* _EXERCISE DESCRIPTION_: Would you repeat the listing below exactly, with no pictures in it?
'''
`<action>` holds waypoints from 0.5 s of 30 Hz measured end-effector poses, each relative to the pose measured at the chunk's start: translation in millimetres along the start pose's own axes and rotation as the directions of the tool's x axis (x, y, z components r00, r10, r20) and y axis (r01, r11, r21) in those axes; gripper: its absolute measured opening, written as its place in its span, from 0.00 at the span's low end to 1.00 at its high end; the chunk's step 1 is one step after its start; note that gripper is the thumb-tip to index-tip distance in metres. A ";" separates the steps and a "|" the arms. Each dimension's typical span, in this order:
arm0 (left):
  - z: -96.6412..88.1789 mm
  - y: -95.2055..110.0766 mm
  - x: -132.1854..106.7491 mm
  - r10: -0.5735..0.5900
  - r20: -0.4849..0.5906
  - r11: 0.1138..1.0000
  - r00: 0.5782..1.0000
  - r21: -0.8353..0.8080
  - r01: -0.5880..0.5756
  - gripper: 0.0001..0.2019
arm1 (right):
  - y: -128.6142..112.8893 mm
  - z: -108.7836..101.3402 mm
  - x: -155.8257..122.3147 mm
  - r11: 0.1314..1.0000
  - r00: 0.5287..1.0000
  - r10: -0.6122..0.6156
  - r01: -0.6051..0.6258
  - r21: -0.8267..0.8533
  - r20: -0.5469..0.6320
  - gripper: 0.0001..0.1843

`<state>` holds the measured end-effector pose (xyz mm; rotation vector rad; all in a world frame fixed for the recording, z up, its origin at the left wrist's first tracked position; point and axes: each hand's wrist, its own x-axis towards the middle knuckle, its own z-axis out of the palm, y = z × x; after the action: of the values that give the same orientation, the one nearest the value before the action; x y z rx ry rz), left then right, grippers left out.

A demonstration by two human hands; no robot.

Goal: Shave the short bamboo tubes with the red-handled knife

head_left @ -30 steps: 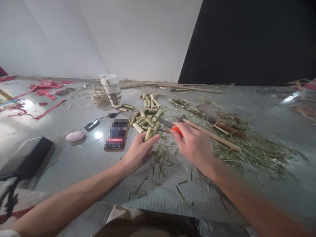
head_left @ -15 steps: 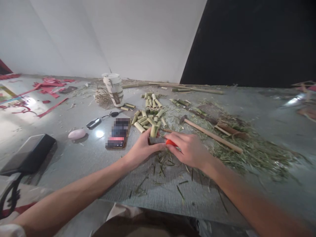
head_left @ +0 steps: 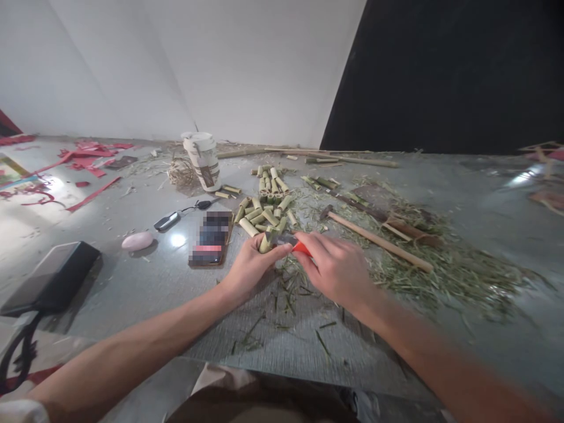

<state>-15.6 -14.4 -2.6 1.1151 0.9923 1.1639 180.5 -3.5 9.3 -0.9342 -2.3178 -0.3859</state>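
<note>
My left hand [head_left: 249,264] is closed around a short green bamboo piece [head_left: 265,242], which stands tilted between thumb and fingers. In my right hand [head_left: 337,267] is a knife with an orange-red handle [head_left: 303,247]. Its grey blade [head_left: 284,239] lies against the bamboo piece, close by my left thumb. Just beyond my hands is a pile of short cut bamboo tubes [head_left: 258,214], with more tubes [head_left: 273,183] grouped behind it. Green bamboo shavings [head_left: 288,296] are strewn below my hands.
A hammer [head_left: 379,239] lies right on a heap of shavings [head_left: 462,282]. Left are a phone [head_left: 211,238], a key fob [head_left: 167,221], a pink oval object [head_left: 137,241] and a black box [head_left: 53,276] with a cable. A paper cup [head_left: 201,161] stands behind; red scraps [head_left: 88,155] lie far left.
The bamboo piece has tipped from nearly upright to a leftward lean in my left hand. The knife blade has shifted up along it, and my right hand has turned slightly.
</note>
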 end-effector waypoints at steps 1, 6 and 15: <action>-0.1 0.8 -0.1 -0.003 -0.012 1.000 1.000 0.008 0.003 0.18 | -2.1 -0.2 0.3 1.000 1.000 0.013 -0.013 -0.009 -0.016 0.12; -2.0 2.5 -0.5 0.009 -0.021 0.998 1.000 0.063 -0.008 0.21 | -8.1 -1.4 0.8 0.999 0.998 0.049 -0.049 -0.019 -0.025 0.12; -6.4 0.5 0.7 -0.016 0.023 1.000 1.000 0.027 0.016 0.18 | 20.8 -2.9 -0.2 0.986 0.985 0.164 -0.164 0.016 -0.057 0.14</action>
<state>-21.8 -12.9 -3.3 1.1377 0.9992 1.1252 196.5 9.8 12.3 -1.0853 -2.1697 -0.3266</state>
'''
* _EXERCISE ANSWER_:
`<action>` holds waypoints from 0.5 s of 30 Hz measured end-effector poses, each relative to the pose measured at the chunk's start: translation in millimetres along the start pose's own axes and rotation as the directions of the tool's x axis (x, y, z components r00, r10, r20) and y axis (r01, r11, r21) in those axes; gripper: its absolute measured opening, written as its place in its span, from 0.00 at the span's low end to 1.00 at its high end; the chunk's step 1 is one step after its start; note that gripper is the thumb-tip to index-tip distance in metres. A ";" separates the steps and a "|" the arms. Each dimension's typical span, in this order:
arm0 (left):
  - z: -96.6412..88.1789 mm
  - y: -95.2055..110.0766 mm
  - x: -132.1854..106.7491 mm
  - r10: -0.5735..0.5900
  - r20: -0.4849..0.5906
  - r11: 0.1138..1.0000
  - r00: 0.5782..1.0000
  - r21: -0.8353..0.8080
  - r01: -0.5880..0.5756
  - gripper: 0.0001..0.2019
arm1 (right):
  - y: -128.6142..112.8893 mm
  - z: -108.7836..101.3402 mm
  - x: -155.8257..122.3147 mm
  - r11: 0.1314..1.0000
  - r00: 0.5287..1.0000
  - r10: -0.6122..0.6156
  - r01: -0.6051..0.6258
  - r21: -0.8267..0.8533
  - r20: -0.5469..0.6320
  - gripper: 0.0001..0.1843

`<state>` holds the measured end-effector pose (xyz mm; rotation vector rad; all in a world frame fixed for the recording, z up, its origin at the left wrist's first tracked position; point and axes: each hand's wrist, its own x-axis towards the middle knuckle, its own z-axis out of the palm, y = z × x; after the action: of the values that give the same orientation, the one nearest the value before the action; x y z rx ry rz), left then right, grippers left out.

A demonstration by two human hands; no robot.

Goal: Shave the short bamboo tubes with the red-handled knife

head_left @ -30 steps: 
head_left @ -15 steps: 
head_left @ +0 steps: 

<state>-15.6 -14.4 -2.6 1.1151 0.9923 1.1639 180.5 -3.5 9.3 -0.9342 -2.3178 -0.3859</state>
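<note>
My left hand [head_left: 249,264] is closed around a short green bamboo piece [head_left: 265,242], which stands tilted between thumb and fingers. In my right hand [head_left: 337,267] is a knife with an orange-red handle [head_left: 303,247]. Its grey blade [head_left: 284,239] lies against the bamboo piece, close by my left thumb. Just beyond my hands is a pile of short cut bamboo tubes [head_left: 258,214], with more tubes [head_left: 273,183] grouped behind it. Green bamboo shavings [head_left: 288,296] are strewn below my hands.
A hammer [head_left: 379,239] lies right on a heap of shavings [head_left: 462,282]. Left are a phone [head_left: 211,238], a key fob [head_left: 167,221], a pink oval object [head_left: 137,241] and a black box [head_left: 53,276] with a cable. A paper cup [head_left: 201,161] stands behind; red scraps [head_left: 88,155] lie far left.
The bamboo piece has tipped from nearly upright to a leftward lean in my left hand. The knife blade has shifted up along it, and my right hand has turned slightly.
</note>
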 end-effector waypoints at steps 1, 6 and 15: <action>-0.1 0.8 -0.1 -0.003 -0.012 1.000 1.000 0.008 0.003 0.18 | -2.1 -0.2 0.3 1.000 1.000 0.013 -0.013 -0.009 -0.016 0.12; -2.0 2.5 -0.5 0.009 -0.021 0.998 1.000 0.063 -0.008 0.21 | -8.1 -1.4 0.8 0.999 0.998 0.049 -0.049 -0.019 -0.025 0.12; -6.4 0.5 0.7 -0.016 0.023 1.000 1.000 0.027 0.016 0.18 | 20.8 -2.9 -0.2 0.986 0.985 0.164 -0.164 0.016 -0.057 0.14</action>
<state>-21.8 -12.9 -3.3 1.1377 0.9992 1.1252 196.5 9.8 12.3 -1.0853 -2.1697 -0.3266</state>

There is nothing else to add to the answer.